A la veille de la présentation du projet de loi de finance 2013 en Conseil des ministres, le flou persiste quant au régime d’imposition des plus-values de cession. Toutefois, certaines informations de source bancaire laissent à penser que le gouvernement souhaiterait réinstaurer le dispositif de 2006, et abrogé en début d’année, qui permet un abattement d’un tiers par année, au-delà de cinq années de détention, ce qui abouti à une exonération d’impôts sur les plus-values au bout de 8 ans. Ceci valant dans les cas de figure où le cédant ne part pas en retraite.

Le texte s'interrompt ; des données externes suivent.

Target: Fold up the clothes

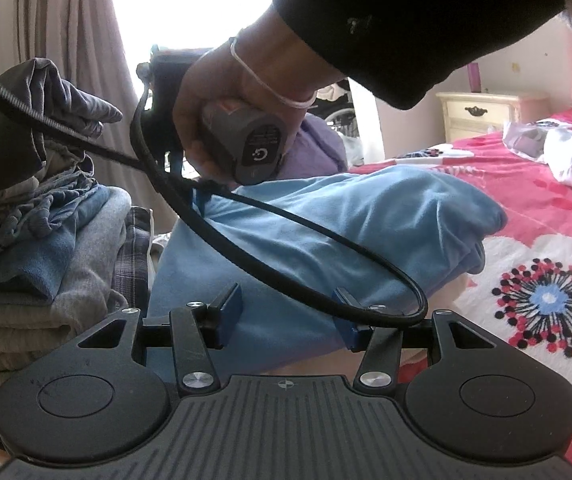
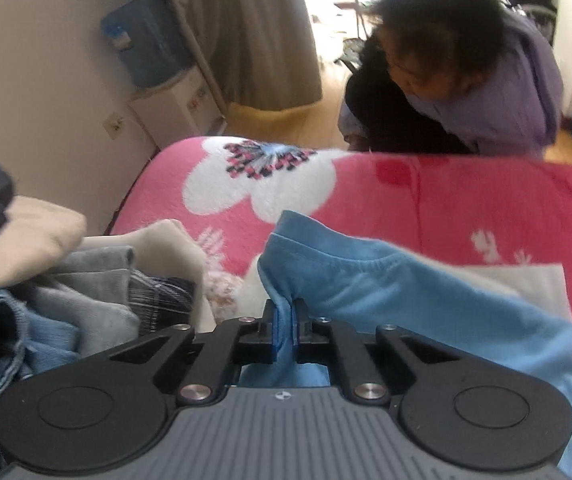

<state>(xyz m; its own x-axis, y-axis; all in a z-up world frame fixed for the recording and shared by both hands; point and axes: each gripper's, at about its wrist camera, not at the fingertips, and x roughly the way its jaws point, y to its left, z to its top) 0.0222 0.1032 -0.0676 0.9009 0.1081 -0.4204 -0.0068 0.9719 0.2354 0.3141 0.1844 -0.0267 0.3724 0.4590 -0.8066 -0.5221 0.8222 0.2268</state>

Rappelons qu’aujourd’hui, le législateur a mis en place un dispositif de report d’imposition des plus-values de cession si le cédant s’engage à réinvestir 80 % de leur montant  dans le rachat de titre d’autres sociétés. Il est évident que si les plus-values de cession de titres se voyaient soumises au barème de l’impôt sur le revenu, nombre de cédants potentiels repousseraient leur projet, ce qui ne serait une bonne chose ni pour les entreprises, ni pour l’économie en général.

Quant à la fiscalité des plus-values de cession concernant les cédants partant en retraite, le dispositif actuel, favorable,  ne devrait pas être remis en cause. Par ailleurs, le dispositif Dutreil devrait lui aussi être maintenu.